All pictures are to be dropped, and everything else in the data duplicated exactly.

**DATA EXCERPT:**
* * * * * * * * *

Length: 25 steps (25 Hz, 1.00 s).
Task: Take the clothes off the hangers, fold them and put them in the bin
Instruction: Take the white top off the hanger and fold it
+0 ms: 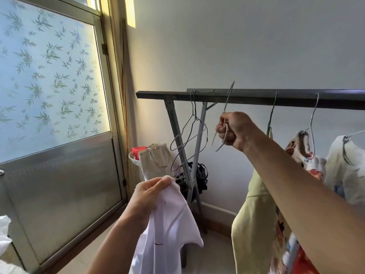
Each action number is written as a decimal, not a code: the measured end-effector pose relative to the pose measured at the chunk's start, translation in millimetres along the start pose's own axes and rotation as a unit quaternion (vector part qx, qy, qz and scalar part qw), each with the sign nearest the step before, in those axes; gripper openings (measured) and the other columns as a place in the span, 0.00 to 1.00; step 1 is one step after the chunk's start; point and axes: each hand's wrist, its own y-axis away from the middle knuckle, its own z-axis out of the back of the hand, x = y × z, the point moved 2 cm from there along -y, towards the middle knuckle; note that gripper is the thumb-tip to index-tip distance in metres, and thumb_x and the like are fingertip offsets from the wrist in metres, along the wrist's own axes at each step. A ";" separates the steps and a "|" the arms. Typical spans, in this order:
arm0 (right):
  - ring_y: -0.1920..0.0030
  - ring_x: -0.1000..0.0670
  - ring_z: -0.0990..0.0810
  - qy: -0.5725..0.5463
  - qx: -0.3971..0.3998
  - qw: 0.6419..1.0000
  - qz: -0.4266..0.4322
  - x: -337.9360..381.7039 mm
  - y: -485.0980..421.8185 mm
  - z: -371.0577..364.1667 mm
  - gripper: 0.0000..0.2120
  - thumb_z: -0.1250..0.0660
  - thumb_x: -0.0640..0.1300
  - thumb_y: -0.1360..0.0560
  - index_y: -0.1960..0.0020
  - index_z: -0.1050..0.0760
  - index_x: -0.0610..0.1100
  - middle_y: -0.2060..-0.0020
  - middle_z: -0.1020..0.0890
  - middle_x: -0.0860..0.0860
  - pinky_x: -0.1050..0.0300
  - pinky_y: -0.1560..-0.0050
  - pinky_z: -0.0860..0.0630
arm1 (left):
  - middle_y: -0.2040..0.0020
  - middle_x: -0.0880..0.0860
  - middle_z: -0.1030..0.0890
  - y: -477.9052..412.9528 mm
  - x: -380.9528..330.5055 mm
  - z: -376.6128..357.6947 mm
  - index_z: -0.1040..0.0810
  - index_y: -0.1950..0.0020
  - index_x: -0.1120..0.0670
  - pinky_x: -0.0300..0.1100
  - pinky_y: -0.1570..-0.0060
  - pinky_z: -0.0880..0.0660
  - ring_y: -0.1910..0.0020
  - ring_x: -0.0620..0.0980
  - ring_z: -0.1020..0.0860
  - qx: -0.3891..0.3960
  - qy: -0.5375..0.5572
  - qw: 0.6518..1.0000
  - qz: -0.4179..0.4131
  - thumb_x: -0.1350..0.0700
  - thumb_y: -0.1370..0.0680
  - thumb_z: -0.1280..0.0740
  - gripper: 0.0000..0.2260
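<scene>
My left hand [150,191] grips a white garment [167,230] by its top edge; the cloth hangs down in front of me. My right hand [234,129] holds a bare wire hanger [227,107] by its neck, its hook raised just in front of the dark metal rail [246,97]. Two empty wire hangers [189,135] hang at the rail's left end. To the right, a pale yellow garment [254,224], a patterned garment [308,155] and a cream garment [347,167] hang on hangers. No bin is in view.
A frosted glass door [49,86] with a leaf pattern fills the left side. In the corner behind the rack's legs [177,135] stand a beige cloth bag [156,161], a white basket with something red, and dark items. White fabric lies at the far left edge.
</scene>
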 end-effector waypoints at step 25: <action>0.58 0.56 0.21 0.291 0.136 0.910 0.262 -90.9 52.6 -96.4 0.06 0.35 0.47 0.21 0.49 0.25 0.45 0.60 0.21 0.53 0.58 0.57 0.21 | 0.52 0.57 0.14 18.1 -31.9 22.7 0.16 0.45 0.58 0.40 0.62 0.20 0.56 0.50 0.16 0.001 0.104 0.993 -0.056 0.61 0.22 0.33 0.09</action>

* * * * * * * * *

**REPLY:**
Length: 25 steps (25 Hz, 1.00 s).
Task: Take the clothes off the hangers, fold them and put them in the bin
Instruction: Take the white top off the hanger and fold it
+0 ms: 
Each action number is written as a decimal, not a code: the measured end-effector pose relative to the pose measured at the chunk's start, translation in millimetres along the start pose's own axes and rotation as a unit quaternion (vector part qx, qy, qz and scalar part qw), each with the sign nearest the step before, in those axes; gripper openings (measured) and the other columns as a place in the span, 0.00 to 1.00; step 1 is one step after the chunk's start; point and axes: each hand's wrist, its own y-axis away from the middle knuckle, its own z-axis out of the back of the hand, x = y × z, the point moved 2 cm from there along -y, towards the middle knuckle; note that gripper is the thumb-tip to index-tip distance in metres, and thumb_x and the like are fingertip offsets from the wrist in metres, along the wrist's own axes at each step. A ";" separates the steps and a "|" the arms. Typical spans, in this order:
arm0 (right):
  - ring_y: -0.1920..0.0030
  - ring_x: -0.1000..0.0670
  - ring_z: -0.0990..0.0810
  - qy: -0.5725..0.5463
  - qx: -0.3971..0.3998
  - qw: 0.6419..1.0000
  - qz: -0.4266..0.4322
  - x: -337.9360..381.7039 mm
  - y: -485.0980..421.8185 mm
  - z: -371.0577..364.1667 mm
  - gripper: 0.0000..0.2120
  - thumb_z: -0.1250..0.0660
  - thumb_x: -0.0640..0.1300
  - thumb_y: -0.1360..0.0560
  - index_y: -0.1960..0.0020
  - index_z: -0.1050..0.0760
  - index_x: -0.0610..0.1100
  - middle_y: -0.2060..-0.0020
  - middle_z: -0.1020..0.0890
  - middle_x: -0.0860..0.0860
  - pinky_x: -0.1050..0.0300
  - pinky_y: -0.1560..-0.0050
  - pinky_z: -0.0860..0.0630
arm1 (left):
  - middle_y: -0.2040..0.0020
  - middle_x: -0.0880..0.0860
  - middle_z: -0.1030..0.0890
  - y: -477.9052..412.9528 mm
  - x: -380.9528..330.5055 mm
  - z: -376.6128..357.6947 mm
  - index_z: -0.1040..0.0810
  - index_y: -0.1950..0.0020
  - index_x: -0.1120..0.0670
  - pinky_x: -0.0300..0.1100
  - pinky_y: -0.1570..-0.0060
  - pinky_z: -0.0880..0.0660
  - ring_y: -0.1910..0.0020
  - ring_x: -0.0620..0.0980
  - ring_z: -0.1020..0.0860
  - qx: -0.3891..0.3960
  - qy: -0.5375..0.5572
  - qw: 0.6518..1.0000
  - qz: -0.4179..0.4131
  - thumb_x: -0.1350..0.0700
  - thumb_y: -0.1370..0.0680
  - thumb_z: -0.1280..0.0740
  - gripper: 0.0000..0.2260
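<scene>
My left hand [150,191] grips a white garment [167,230] by its top edge; the cloth hangs down in front of me. My right hand [234,129] holds a bare wire hanger [227,107] by its neck, its hook raised just in front of the dark metal rail [246,97]. Two empty wire hangers [189,135] hang at the rail's left end. To the right, a pale yellow garment [254,224], a patterned garment [308,155] and a cream garment [347,167] hang on hangers. No bin is in view.
A frosted glass door [49,86] with a leaf pattern fills the left side. In the corner behind the rack's legs [177,135] stand a beige cloth bag [156,161], a white basket with something red, and dark items. White fabric lies at the far left edge.
</scene>
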 end-effector waypoints at step 25: <action>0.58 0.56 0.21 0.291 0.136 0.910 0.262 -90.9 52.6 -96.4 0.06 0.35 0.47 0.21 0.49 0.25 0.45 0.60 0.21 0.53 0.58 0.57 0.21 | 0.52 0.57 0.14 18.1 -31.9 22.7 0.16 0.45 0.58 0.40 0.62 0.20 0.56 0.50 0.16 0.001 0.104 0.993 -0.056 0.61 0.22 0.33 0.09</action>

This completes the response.